Posted: Sat Mar 28, 2020 12:01pm
Some interesting numbers I read and chatted about, with people who are so called "in the know" (make of that claim what you wish!).
The numbers may not be accurate, but I think based on previous numbers from Imperial College and the government itself, they may be in the ball park.
For the hard of understanding: I must also stress I am not advocating this. I'm merely passing on the numbers which may or may not be correct.
So, the numbers.
At the start of this, before it even became "a thing", Imperial college said it left to let rip 500,000 people in the UK will likely die from it.
If you manage that number down using existing healthcare provisions it comes in at around 220,000. Most older, mostly already in ill-health. Many of whom have already been refused life-changing treatment due to cost.
The estimated cost of the measures presently in place in the UK is about £500,000,000,000. Or, half a trillion pound.

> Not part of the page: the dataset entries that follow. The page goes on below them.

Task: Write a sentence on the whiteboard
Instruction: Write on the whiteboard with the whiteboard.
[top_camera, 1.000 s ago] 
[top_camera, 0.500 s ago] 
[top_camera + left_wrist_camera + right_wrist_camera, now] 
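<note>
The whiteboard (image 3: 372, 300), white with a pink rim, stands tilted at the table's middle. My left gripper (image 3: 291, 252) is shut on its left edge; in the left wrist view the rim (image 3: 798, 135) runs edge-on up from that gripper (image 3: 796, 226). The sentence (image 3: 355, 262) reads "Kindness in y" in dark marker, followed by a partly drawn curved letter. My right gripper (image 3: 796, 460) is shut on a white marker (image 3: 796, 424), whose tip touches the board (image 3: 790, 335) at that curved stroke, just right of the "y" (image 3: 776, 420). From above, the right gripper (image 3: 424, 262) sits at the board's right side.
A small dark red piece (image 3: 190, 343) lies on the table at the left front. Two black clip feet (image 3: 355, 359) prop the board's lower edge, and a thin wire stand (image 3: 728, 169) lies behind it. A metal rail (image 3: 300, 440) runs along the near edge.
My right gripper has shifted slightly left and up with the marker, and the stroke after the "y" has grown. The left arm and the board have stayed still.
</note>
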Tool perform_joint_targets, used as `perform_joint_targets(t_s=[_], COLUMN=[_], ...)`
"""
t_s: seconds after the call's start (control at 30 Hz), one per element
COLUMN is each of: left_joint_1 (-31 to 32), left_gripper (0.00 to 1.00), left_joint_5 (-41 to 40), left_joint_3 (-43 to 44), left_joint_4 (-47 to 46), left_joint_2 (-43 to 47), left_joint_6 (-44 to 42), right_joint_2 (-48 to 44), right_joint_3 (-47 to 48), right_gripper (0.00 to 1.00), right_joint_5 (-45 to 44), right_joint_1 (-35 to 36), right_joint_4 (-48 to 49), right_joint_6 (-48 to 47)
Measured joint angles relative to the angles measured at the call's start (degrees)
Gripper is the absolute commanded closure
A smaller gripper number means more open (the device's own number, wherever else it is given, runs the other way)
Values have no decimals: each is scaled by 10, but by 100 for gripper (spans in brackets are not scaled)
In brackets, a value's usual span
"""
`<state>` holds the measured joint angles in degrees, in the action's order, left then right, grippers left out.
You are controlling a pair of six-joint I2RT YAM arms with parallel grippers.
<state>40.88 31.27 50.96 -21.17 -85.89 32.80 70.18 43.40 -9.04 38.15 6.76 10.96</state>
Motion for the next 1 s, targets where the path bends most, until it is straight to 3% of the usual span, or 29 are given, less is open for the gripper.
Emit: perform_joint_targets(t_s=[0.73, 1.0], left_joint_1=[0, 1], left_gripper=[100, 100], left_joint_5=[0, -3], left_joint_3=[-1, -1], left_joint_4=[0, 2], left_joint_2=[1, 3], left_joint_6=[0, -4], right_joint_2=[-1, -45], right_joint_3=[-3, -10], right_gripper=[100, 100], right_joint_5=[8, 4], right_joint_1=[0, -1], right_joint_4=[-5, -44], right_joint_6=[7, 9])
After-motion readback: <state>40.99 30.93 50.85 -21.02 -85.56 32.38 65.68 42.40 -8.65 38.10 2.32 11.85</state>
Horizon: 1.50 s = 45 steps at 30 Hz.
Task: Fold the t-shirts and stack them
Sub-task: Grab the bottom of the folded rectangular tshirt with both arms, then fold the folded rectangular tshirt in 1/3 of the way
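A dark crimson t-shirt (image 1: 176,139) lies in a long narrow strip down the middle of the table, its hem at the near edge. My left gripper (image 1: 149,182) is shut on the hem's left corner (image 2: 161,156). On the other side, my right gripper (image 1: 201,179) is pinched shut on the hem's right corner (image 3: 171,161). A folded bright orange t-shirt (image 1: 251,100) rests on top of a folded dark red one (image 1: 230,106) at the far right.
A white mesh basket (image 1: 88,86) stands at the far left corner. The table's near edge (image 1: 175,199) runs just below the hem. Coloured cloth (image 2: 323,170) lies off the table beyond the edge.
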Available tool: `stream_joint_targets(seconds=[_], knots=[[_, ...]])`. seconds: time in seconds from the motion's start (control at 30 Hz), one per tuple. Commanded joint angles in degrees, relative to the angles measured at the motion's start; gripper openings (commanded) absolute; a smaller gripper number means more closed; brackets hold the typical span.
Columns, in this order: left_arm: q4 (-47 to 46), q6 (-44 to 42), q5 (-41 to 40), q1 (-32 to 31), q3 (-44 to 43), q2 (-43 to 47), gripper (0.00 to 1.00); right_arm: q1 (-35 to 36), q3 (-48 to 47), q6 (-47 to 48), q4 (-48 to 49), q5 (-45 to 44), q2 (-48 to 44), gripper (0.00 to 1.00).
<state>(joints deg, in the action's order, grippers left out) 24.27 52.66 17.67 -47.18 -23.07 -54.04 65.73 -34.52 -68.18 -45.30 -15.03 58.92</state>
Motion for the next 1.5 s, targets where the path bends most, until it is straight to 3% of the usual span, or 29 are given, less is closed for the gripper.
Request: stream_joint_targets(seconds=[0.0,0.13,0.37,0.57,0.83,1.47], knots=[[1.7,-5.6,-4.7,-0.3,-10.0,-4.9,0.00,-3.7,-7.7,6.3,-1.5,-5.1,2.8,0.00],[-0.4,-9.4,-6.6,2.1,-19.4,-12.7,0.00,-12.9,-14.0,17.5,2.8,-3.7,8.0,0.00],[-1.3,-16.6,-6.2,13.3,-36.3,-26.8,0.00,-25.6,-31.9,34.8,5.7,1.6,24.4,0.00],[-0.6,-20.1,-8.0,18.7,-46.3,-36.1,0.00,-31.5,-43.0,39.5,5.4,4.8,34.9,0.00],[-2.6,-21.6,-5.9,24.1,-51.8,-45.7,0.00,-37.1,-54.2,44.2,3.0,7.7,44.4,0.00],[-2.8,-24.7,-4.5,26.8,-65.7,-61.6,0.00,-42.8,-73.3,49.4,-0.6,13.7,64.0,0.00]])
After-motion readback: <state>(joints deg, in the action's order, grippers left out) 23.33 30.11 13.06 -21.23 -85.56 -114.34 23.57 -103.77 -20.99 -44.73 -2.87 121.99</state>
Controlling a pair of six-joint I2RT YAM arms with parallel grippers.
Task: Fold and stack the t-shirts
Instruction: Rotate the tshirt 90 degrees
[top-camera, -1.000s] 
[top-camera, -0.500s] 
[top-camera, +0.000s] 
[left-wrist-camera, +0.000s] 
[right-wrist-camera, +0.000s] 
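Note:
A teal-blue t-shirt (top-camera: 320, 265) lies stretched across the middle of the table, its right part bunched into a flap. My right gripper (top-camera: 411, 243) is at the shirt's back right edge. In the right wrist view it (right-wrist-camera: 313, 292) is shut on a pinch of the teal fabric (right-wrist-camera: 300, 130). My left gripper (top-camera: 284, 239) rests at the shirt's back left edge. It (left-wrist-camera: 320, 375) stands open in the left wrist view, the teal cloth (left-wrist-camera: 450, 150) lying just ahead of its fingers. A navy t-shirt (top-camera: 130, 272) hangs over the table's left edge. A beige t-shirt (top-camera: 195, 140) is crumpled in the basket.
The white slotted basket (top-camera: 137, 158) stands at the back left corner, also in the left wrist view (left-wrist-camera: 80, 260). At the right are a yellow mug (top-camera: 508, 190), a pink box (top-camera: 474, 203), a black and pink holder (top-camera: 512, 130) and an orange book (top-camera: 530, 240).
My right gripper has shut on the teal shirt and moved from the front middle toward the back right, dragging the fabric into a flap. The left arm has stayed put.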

So, the value now placed on each of those "at-risk" lives is £2.3m. Per person.
The same government who is advocating this expenditure is the same one who routinely deny people the chance to live because the drugs which would cost c.£40k is deemed too expensive. This government recently got a huge majority. So, it follows that the majority agreed that the value of human life was sub £40k.
Speaking with some "health professionals" (a catch-all term which really means nothing) a view is that a period of isolation will achieve nothing but delay the inevitable. The only way to really beat this is A. Develop a vaccine (18months away), or B. Allow the healthy to become infected and so build up anti-bodies*, attempt to shield the at-risk by herd immunity and just accept a lot of people are going to die.
* Again, perhaps questionable, but the general view I'm reading is that Corona-virus2 (the correct name for the present virus) is mutating extremely slowly. So exposure will result in immunity for at least a few years.
As I say, I'm not advocating anything, or even saying the numbers above are correct, but it does raise some very difficult questions.